Reference list entries should be alphabetized by the last names of the first author of each
work. Order multi-author publications of the same first author alphabetically with respect to
second, third, etc. author. Publications of exactly the same author(s) must be ordered
chronologically.
Journal article
Gamelin FX, Baquet G, Berthoin S, Thevenet D, Nourry C, Nottin S, Bosquet L (2009) Effect
of high intensity intermittent training on heart rate variability in prepubescent children. Eur J
Appl Physiol 105:731-738. https://doi.org/10.1007/s00421-008-0955-8
Ideally, the names of all authors should be provided, but the usage of “et al” in long author
lists will also be accepted:
97
Smith J, Jones M Jr, Houghton L et al (1999) Future of health insurance. N Engl J Med
965:325–329
Article by DOI
Slifka MK, Whitton JL (2000) Clinical implications of dysregulated cytokine production. J
Mol Med. https://doi.org/10.1007/s001090000086
Book
South J, Blass B (2001) The future of modern genomics. Blackwell, London Book chapter
Brown B, Aaron M (2001) The politics of nature. In: Smith J (ed) The rise of modern
genomics, 3rd edn. Wiley, New York, pp 230-257
Online document
Cartwright J (2007) Big stars have weather too. IOP Publishing PhysicsWeb.
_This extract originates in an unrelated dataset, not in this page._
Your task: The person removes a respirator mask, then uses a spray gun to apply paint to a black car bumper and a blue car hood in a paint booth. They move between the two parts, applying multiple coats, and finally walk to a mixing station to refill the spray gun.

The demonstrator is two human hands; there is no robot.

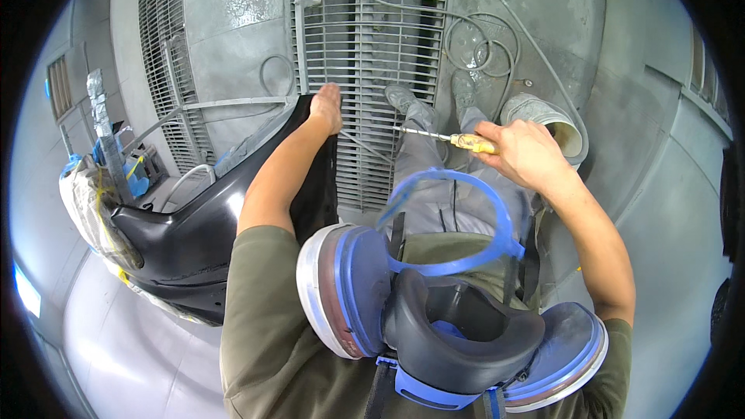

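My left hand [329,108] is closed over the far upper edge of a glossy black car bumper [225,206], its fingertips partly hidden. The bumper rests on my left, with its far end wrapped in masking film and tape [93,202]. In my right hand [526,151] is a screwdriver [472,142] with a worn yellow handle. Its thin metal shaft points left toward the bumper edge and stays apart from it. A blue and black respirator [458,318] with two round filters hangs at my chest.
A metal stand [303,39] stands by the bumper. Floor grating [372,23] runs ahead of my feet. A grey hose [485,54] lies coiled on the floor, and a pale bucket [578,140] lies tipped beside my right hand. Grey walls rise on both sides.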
http://physicsweb.org/articles/news/11/6/16/1. Accessed 26 June 2007
Dissertation
Trent JW (1975) Experimental acute renal failure. Dissertation, University of California
Always use the standard abbreviation of a journal’s name according to the ISSN List of Title
Word Abbreviations, see
ISSN LTWA
If you are unsure, please use the full journal title.
For authors using EndNote, Springer provides an output style that supports the formatting of
in- text citations and reference list.
EndNote style (zip, 2 kB)
TABLES
All tables are to be numbered using Arabic numerals.
Tables should always be cited in text in consecutive numerical order.
For each table, please supply a table caption (title) explaining the components of the table.
Identify any previously published material by giving the original source in the form of a
reference at the end of the table caption.
Footnotes to tables should be indicated by superscript lower-case letters (or asterisks for
significance values and other statistical data) and included beneath the table body.